The law of diminishing marginal utility helps to explain the negative slope of the demand curve and the law of demand. If the satisfaction obtained from a good declines, then buyers are willing to pay a lower price, hence demand price is inversely related to quantity demanded, which is the law of demand.

How does the law of diminishing marginal utility explain why a demand curve is downward sloping quizlet?

A given change in price causes a proportional change in quantity demanded. Diminishing marginal utility states that the extra satisfaction we get from using additional quantities of the product begins to diminish, downward-sloping demand curve is showing how the demand for products is decreasing rapidly.

How is the law of diminishing marginal utility and the law of demand related?

What Is the Purpose of the Law of Diminishing Marginal Utility in Business? The law of diminishing marginal utility applies to business in that it is closely connected to the law of demand. That law states that as price decreases, consumption increases and that as price increases, consumption decreases.

What are the 3 reasons why demand is downward sloping?

There are three basic reasons for the downward sloping aggregate demand curve.

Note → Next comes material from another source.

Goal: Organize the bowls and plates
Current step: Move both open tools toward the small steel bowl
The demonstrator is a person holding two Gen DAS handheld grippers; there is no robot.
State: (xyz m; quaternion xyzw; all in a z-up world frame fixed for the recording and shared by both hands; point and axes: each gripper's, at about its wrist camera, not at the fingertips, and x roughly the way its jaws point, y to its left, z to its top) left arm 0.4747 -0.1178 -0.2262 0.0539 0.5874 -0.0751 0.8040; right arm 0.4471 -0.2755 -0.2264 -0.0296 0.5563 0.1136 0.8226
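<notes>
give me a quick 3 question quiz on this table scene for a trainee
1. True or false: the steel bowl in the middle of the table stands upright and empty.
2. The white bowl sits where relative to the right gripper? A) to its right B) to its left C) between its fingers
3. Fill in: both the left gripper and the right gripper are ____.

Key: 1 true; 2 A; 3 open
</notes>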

These are Pigou’s wealth effect, Keynes’s interest-rate effect, and Mundell-Fleming’s exchange-rate effect. These three reasons for the downward sloping aggregate demand curve are distinct, yet they work together.

What does a decrease in demand cause?

A decrease in demand will cause the equilibrium price to fall; quantity supplied will decrease. An increase in supply, all other things unchanged, will cause the equilibrium price to fall; quantity demanded will increase. A decrease in supply will cause the equilibrium price to rise; quantity demanded will decrease.

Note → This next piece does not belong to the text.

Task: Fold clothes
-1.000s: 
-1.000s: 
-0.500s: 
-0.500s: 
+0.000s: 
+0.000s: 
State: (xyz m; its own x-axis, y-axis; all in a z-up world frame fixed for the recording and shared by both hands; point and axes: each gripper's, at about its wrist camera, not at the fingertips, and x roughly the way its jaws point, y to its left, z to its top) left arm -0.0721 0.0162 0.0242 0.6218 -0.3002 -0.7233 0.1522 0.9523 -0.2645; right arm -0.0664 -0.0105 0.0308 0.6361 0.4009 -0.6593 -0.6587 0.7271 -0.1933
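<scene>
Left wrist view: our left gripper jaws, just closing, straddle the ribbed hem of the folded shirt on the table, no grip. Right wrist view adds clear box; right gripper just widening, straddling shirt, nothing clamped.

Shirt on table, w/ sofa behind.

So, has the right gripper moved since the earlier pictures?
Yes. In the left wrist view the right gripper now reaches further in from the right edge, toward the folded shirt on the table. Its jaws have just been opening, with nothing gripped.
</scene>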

What is the law of equi marginal utility?

The law states that a consumer should spend his limited income on different commodities in such a way that the last rupee spent on each commodity yield him equal marginal utility in order to get maximum satisfaction. …

What are the factors that determine the slope of IS curve?

The slope of the IS curve also depends on the saving function whose slope is MPS. The higher the MPS, the steeper is the IS curve. For a given fall in the interest rate, the amount by which income would have to be increased to restore equilibrium in the product market is smaller (larger), the higher (lower) the MPS.

Who proposed law of equi marginal utility?

Alfred Marshall made significant refinements of this law in his ‘Principles of Economics’. The law of equi-marginal utility explains the behaviour of a consumer when he consumers more than one commodity. Wants are unlimited but the income which is available to the consumers to satisfy all his wants is limited.

What is equi marginal utility example?

The consumer will gain maximum satisfaction if he spends OM money (3 rupees) on apples and OM’ money (4 rupees) on oranges because in this situation the marginal utilities of the two are equal (PM = P’M’). Any other combination will give less total satisfaction. less.